The British military industrial complex needs to get its story straight. The Russian threat keeps changing from week to week, as more and more potentially nation-destroying dangers emanating from Moscow are revealed. The only thing that all the scary stories about Russia have in common is that they repeat the mantra that Russia is dangerous, very dangerous, and that the UK should therefore spend more on defence. The BBC notes in an article about Gavin Williamson’s statement that, ‘It comes as the Ministry of Defence is under pressure to avoid cuts that could be coming from the Treasury.’ It’s quite obvious what’s going on here. It’s fearmongering,  pure and simple, designed to extort more money out of the British taxpayer.
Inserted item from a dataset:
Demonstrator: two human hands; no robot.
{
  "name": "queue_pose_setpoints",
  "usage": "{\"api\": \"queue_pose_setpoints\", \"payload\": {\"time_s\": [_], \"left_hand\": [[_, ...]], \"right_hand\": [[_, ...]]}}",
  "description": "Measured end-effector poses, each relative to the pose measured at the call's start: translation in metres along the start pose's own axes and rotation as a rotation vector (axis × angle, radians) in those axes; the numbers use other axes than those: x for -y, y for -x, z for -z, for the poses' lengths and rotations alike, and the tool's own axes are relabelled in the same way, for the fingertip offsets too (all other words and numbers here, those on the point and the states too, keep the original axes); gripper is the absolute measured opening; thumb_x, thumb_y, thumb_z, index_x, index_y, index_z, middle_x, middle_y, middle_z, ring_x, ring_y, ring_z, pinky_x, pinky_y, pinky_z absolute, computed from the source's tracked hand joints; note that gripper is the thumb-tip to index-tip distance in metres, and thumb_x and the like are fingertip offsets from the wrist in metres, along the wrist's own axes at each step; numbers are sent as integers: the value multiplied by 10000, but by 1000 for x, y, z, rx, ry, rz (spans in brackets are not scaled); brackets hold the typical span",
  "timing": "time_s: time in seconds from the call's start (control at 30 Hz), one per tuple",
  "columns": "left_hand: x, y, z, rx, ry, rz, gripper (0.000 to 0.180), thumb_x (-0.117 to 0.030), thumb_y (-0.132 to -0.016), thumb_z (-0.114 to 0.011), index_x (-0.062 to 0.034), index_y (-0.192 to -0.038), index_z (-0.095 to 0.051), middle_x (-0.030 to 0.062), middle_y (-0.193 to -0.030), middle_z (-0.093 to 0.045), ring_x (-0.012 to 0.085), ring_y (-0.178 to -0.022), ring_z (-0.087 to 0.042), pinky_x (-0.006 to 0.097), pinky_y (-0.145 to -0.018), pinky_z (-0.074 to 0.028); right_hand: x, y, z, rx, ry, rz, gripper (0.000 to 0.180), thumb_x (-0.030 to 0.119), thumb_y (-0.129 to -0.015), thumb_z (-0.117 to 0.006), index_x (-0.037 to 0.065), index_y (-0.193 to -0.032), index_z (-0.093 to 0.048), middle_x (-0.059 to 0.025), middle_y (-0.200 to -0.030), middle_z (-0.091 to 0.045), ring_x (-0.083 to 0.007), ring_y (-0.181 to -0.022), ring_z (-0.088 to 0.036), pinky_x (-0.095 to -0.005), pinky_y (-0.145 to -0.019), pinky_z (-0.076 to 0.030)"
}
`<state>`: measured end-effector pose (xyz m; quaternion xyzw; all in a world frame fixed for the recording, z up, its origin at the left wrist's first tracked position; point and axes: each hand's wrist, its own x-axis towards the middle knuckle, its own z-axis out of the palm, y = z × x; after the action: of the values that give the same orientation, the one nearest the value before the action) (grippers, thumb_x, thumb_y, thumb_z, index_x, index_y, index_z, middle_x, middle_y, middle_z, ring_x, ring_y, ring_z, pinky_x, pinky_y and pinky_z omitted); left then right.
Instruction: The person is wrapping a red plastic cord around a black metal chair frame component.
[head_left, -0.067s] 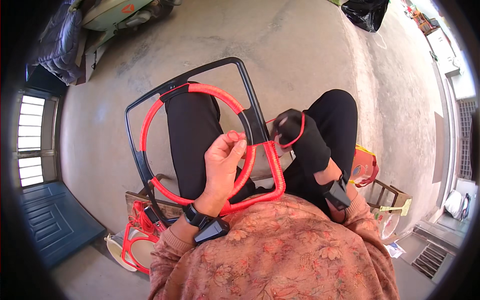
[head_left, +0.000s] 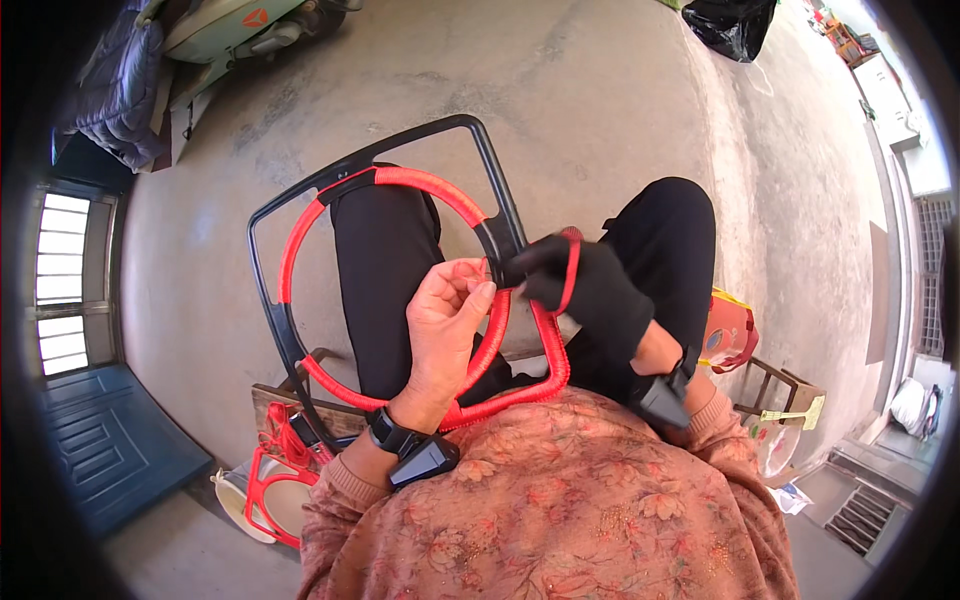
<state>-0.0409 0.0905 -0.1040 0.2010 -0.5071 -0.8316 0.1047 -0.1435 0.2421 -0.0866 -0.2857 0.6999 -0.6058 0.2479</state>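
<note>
A black frame [head_left: 492,160] with an inner ring lies across my lap, tilted. Red cord wrapping [head_left: 432,184] covers several stretches of the ring and the corner nearest me. My bare left hand [head_left: 440,315] pinches at the ring's right side, thumb against fingers; whatever lies between the tips is hidden. My right hand [head_left: 600,300], in a black fingerless-looking glove, is closed at the frame's right bar beside the end of the wrapping. A loop of red cord [head_left: 573,268] runs over that hand. Its fingertips are blurred by motion.
By my left side, a red frame [head_left: 262,500] rests on a pale round container, near a bundle of red cord [head_left: 285,435]. A red bag [head_left: 728,330] and a wooden stool-like frame [head_left: 780,390] stand to my right. Far left is a parked scooter [head_left: 235,30].
My right hand has moved left toward the frame's bar, carrying the cord loop with it. My left fingers have shifted slightly at the ring; the frame has barely moved.
</note>
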Motion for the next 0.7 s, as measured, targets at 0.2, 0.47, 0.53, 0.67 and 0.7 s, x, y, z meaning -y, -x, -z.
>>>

The British Treasury should resist the demands for more money for defence. It should take a hard look at what the United Kingdom has got out of its military in the past few decades, and ask in what ways military spending has actually contributed to Britain’s security and to its welfare more generally. Were it to do so, it would come to the conclusion that military expenditure has not served the country well. Wars in Afghanistan, Iraq, and Libya have not gone well, and have arguably made the UK less not more safe, while costing tens of billions of pounds. Military chiefs have chosen to invest funds in prestige projects such as aircraft carriers which have sucked the blood out of the rest of the armed forces but provided no obvious enhancement of the country’s security in return. British defence policy since the end of the Cold War has been one mistake after another. As a former officer in the British Army, I say this with some regret. I wish it wasn’t so. But it is.
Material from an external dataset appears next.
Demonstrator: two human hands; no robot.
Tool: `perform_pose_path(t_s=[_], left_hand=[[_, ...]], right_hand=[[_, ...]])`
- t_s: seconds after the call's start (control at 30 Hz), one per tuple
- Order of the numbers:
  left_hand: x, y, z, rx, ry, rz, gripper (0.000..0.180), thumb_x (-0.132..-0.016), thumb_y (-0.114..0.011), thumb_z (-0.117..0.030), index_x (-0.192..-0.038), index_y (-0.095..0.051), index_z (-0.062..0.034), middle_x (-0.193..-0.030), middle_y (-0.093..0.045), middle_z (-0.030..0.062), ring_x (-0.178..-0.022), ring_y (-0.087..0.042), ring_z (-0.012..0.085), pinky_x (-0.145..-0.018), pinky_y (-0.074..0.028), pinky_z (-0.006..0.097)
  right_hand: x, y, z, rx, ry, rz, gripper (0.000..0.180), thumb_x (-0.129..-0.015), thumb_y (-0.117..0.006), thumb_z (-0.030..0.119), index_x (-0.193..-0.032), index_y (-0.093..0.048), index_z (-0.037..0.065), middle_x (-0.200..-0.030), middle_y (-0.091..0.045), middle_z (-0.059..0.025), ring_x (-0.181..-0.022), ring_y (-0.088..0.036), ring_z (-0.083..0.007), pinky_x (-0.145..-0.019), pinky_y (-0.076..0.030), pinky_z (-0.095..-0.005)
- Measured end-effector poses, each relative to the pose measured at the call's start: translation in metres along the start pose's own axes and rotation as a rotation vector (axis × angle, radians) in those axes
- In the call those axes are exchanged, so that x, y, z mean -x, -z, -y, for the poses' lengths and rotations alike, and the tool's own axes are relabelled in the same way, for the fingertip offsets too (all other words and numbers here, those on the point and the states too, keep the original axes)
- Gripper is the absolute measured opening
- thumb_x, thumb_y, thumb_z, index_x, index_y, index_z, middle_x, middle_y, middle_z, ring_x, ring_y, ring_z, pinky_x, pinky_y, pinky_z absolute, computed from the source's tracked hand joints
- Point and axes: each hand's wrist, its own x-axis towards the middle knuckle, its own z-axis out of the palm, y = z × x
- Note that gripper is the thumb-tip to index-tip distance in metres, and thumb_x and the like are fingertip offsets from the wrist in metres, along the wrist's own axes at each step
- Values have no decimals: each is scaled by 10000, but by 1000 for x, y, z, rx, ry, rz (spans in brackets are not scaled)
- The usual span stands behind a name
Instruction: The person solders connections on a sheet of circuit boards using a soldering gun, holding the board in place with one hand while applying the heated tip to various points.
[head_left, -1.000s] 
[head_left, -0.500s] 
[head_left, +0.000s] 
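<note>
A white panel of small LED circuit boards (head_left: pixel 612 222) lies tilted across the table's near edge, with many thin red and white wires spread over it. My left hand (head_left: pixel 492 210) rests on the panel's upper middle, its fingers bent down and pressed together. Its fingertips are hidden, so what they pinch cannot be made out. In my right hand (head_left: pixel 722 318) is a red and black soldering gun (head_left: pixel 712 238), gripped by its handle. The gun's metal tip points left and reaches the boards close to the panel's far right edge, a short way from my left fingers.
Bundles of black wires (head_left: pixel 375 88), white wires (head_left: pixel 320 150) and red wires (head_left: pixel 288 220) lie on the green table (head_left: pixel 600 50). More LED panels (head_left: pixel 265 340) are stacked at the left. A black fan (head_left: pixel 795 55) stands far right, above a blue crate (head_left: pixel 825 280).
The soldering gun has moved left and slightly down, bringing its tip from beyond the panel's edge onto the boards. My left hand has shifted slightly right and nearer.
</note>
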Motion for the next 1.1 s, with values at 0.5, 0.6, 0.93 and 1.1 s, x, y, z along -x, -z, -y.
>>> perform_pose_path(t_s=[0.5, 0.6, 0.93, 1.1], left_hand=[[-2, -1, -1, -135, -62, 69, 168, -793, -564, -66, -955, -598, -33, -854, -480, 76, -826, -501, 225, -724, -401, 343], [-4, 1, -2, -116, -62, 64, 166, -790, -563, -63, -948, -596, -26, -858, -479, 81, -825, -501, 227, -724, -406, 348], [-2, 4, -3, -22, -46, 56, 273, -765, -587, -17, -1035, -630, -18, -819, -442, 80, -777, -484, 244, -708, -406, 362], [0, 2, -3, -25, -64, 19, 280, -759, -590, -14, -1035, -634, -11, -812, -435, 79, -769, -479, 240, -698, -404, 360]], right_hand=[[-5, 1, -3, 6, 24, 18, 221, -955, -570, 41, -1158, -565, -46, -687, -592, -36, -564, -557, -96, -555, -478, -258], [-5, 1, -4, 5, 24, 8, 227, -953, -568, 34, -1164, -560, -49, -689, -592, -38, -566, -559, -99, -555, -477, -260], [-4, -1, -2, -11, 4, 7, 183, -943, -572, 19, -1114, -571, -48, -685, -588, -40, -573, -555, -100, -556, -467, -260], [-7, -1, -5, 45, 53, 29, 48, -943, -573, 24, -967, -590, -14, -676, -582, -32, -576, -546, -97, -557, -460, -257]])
It’s time for the British government to face reality, and abandon the post-imperial fantasies which cast the UK as a global military power and which imagine that the projection of such power serves the national interest. I recently published an article in Economic Affairs arguing that the British defence budget was not too low, but too high.  Elsewhere, I have laid out exactly how the British military could be cut. This would save the country money and enhance the safety of the nation’s citizens at the same time. By contrast, endlessly hyping up the dangers of the ‘Russian threat’ does the United Kingdom no good at all.
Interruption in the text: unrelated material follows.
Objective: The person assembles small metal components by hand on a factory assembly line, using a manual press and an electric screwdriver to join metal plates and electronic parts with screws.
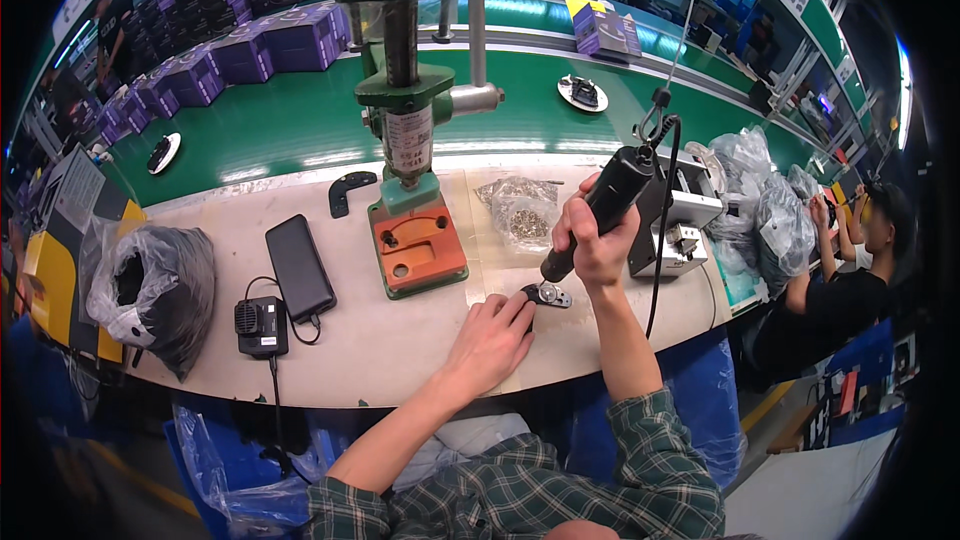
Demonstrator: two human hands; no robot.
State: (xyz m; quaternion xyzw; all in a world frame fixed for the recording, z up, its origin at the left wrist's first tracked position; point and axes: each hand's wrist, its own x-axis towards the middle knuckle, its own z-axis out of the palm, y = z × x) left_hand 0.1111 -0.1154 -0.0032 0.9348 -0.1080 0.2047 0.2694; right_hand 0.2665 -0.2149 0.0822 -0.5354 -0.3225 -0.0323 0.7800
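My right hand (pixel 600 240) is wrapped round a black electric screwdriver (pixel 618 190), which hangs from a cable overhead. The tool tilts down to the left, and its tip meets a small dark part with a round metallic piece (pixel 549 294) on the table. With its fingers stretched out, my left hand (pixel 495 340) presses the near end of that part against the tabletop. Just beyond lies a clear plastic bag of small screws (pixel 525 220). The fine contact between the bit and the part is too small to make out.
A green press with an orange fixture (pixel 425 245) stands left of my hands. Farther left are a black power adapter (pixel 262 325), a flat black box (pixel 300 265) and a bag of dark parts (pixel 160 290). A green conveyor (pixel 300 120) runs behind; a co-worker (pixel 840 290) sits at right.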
6 thoughts on “Fearmongering, pure and simple”

  1. “Russia, claims Williamson, is willing to cause damage which ‘any other nation would see as completely unacceptable,’ a claim for which he provided no evidence and rather belies the enormous damage the United Kingdom and its allies have done to other countries in recent decades (remember the wholesale destruction of Iraq in 1990/1991 anyone?)”

    Bah! Here’s the all proof any pure-blooded rrrrrracially superior uber tolerant Westerner needs, about Russia and their military, and how ruthless they are! Behold – the true face of Russkis (as seen by the upstanding members of the West):

    Need I say more?

    P.S. Add all the nukes and u-boats to the “black hole of the military budget” category as well.

    Like

      1. We Krauts meanwhile are hard at work pretending that our army doesnt exist and send every possible military to military signal to Russia that we are not even remotely capable of a fight (right now all our submarines are being repaired. This is supposedly messaging to Russia about not having aggressive intentions let alone capabilities)

        I recently had a beer-chat with an old army comrade who is still in the Bundeswehr.

        His pov concerning Russia was as follows:
        Russia is a threat because she is effing motherbear Russia, and we are shooting her cubs in Donbass for no fucking reason whatsorever, while pretending that some of histories dumbest Nazi “I would wank for Hitler but I cant find my cock without a microscope” fuckwits are “courageous freedom fighters” or some such bullshit.

        Like

  2. They are going to be thinking, ‘how can we just cause so much pain to Britain? Damage its economy, rip its infrastructure apart, actually cause thousands and thousands and thousands of deaths, but actually have an element of creating total chaos within the country.’

    That’s simply called projection. And yes, Britannia, you have once did this to Russia, I mean the 1990s.